The results of the first round of Guatemala’s presidential elections illustrate that four years of political and electoral reforms have yielded only limited, fragile gains. Though both candidates have disavowed the CICIG, they represent different sides of the ideological spectrum.

June 21, 2019

Peaceful demonstration on April 25, 2019 (Makenso/Wikipedia Commons)

On June 16, Guatemalans took to the polls to elect a new president and vice president, along with 158 Congressional deputies, 20 members of the Central American Parliament, and the mayors of 338 municipalities. 

For pollsters and political analysts, the presidential results brought few surprises. Former first lady Sandra Torres of the center-left Unidad Nacional de Esperanza (National Unity of Hope, UNE) garnered nearly a quarter of the vote, earning a place in the August run-off for the second consecutive electoral cycle. (She lost to outgoing president Jimmy Morales in the 2015 run-off after triumphing in the first round). This time, Torres will be joined in the second round by conservative candidate Alejandro Giammattei, the former head of Guatemala’s penitentiary system, who received nearly 14 percent of the vote. Giammattei’s political party Vamosis his fourth electoral platform in as many presidential runs. 

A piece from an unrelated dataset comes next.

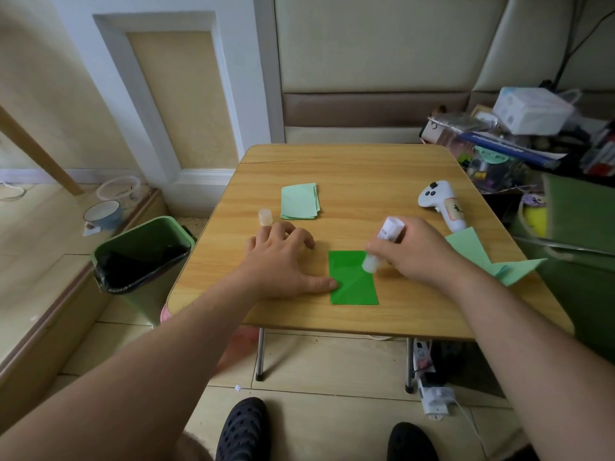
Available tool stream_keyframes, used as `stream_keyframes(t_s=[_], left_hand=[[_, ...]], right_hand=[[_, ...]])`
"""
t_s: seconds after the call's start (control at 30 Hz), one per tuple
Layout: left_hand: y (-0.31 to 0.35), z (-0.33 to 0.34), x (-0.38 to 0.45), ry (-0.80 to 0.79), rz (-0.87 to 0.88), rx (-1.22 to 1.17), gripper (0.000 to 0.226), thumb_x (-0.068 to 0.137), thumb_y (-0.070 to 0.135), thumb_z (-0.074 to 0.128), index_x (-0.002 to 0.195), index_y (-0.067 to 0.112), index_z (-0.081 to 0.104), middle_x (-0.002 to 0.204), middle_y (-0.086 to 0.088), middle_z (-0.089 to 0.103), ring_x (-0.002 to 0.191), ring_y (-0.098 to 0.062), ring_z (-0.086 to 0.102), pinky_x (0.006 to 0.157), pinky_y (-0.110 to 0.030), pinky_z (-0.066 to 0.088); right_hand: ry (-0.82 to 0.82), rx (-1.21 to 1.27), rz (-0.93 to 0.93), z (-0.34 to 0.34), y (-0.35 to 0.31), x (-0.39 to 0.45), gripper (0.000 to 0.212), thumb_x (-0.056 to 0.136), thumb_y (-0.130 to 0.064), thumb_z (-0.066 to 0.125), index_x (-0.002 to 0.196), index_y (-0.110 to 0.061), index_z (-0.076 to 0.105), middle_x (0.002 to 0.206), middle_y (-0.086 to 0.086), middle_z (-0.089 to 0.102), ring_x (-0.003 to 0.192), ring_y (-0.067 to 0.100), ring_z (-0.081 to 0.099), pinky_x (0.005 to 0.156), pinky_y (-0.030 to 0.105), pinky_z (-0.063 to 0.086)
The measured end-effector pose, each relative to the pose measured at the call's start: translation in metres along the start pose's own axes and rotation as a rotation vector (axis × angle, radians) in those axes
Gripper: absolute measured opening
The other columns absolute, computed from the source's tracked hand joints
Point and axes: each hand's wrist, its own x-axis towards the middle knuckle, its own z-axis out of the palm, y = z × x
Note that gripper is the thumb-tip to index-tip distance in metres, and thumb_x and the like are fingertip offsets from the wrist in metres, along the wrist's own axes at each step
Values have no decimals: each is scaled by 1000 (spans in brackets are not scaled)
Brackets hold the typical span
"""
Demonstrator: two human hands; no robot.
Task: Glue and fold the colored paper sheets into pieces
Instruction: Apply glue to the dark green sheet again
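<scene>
A dark green folded paper [353, 283] lies flat near the front of the wooden table [366, 168]. My left hand [281, 257] rests on the table with its thumb pressing the paper's left edge. My right hand [412, 249] grips a white glue stick [382, 246], whose tip touches the paper's upper right part. The glue stick's cap [265, 217] stands upright behind my left hand. A stack of light green folded pieces [299, 201] lies further back. More light green paper [489, 257] sits at the table's right edge.
A white controller [442, 202] lies at the table's right side. A green waste bin [143, 257] stands left of the table. Cluttered boxes and bags [519, 141] crowd the right. A power strip [429, 384] lies on the floor under the table, near my shoes [244, 427].
</scene>
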Motion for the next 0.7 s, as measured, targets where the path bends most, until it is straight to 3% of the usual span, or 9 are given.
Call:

Having each spent decades at the center of Guatemalan politics, Torres and Giammattei enjoyed the greatest face and name recognition among the slate of 19 candidates, particularly after top contenders like Thelma Aldana, the anti-corruption crusader and former attorney general, and Zury Ríos, the daughter of former dictator Efraín Ríos Montt, were barred from running by the country’s highest court. The first round outcome thus returns Guatemala to its familiar electoral routine of recycling political insiders from previous ballots—just four years after the election of Morales, a comedian with no prior political experience. 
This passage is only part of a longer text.